### YOUR GOAL
Reproduce the closing run of lines below verbatim, from the line that contains "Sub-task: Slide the" up to and including the final line.

### COLLECTED MATERIAL
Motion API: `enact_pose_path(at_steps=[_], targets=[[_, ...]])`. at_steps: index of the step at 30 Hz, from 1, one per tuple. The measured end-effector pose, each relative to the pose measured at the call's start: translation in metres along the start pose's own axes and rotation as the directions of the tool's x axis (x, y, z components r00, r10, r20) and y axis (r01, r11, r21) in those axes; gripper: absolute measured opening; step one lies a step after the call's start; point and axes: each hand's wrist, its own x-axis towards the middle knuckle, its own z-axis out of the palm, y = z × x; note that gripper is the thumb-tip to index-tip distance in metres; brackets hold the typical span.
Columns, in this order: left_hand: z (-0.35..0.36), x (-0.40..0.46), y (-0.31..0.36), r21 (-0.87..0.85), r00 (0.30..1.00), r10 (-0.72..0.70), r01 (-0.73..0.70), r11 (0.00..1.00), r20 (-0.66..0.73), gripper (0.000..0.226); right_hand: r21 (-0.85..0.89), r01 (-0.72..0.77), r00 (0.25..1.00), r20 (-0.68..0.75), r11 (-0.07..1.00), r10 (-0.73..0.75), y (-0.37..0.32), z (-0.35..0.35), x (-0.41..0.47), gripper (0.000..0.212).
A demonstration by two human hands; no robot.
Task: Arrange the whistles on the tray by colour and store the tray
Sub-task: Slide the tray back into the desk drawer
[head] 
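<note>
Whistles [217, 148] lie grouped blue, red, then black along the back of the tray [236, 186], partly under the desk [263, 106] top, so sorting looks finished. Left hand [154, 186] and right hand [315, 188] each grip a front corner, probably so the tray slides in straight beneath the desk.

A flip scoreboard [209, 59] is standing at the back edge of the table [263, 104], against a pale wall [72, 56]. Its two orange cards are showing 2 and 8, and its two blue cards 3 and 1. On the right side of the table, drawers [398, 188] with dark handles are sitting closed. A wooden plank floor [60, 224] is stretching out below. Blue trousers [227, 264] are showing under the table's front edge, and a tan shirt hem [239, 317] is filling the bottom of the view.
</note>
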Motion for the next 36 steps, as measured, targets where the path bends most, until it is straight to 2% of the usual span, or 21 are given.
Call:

### RESPONSE TO THIS EXERCISE
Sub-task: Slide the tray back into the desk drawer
[head] 
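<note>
Whistles [217, 148] lie grouped blue, red, then black along the back of the tray [236, 186], partly under the desk [263, 106] top, so sorting looks finished. Left hand [154, 186] and right hand [315, 188] each grip a front corner, probably so the tray slides in straight beneath the desk.

A flip scoreboard [209, 59] is standing at the back edge of the table [263, 104], against a pale wall [72, 56]. Its two orange cards are showing 2 and 8, and its two blue cards 3 and 1. On the right side of the table, drawers [398, 188] with dark handles are sitting closed. A wooden plank floor [60, 224] is stretching out below. Blue trousers [227, 264] are showing under the table's front edge, and a tan shirt hem [239, 317] is filling the bottom of the view.
</note>
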Motion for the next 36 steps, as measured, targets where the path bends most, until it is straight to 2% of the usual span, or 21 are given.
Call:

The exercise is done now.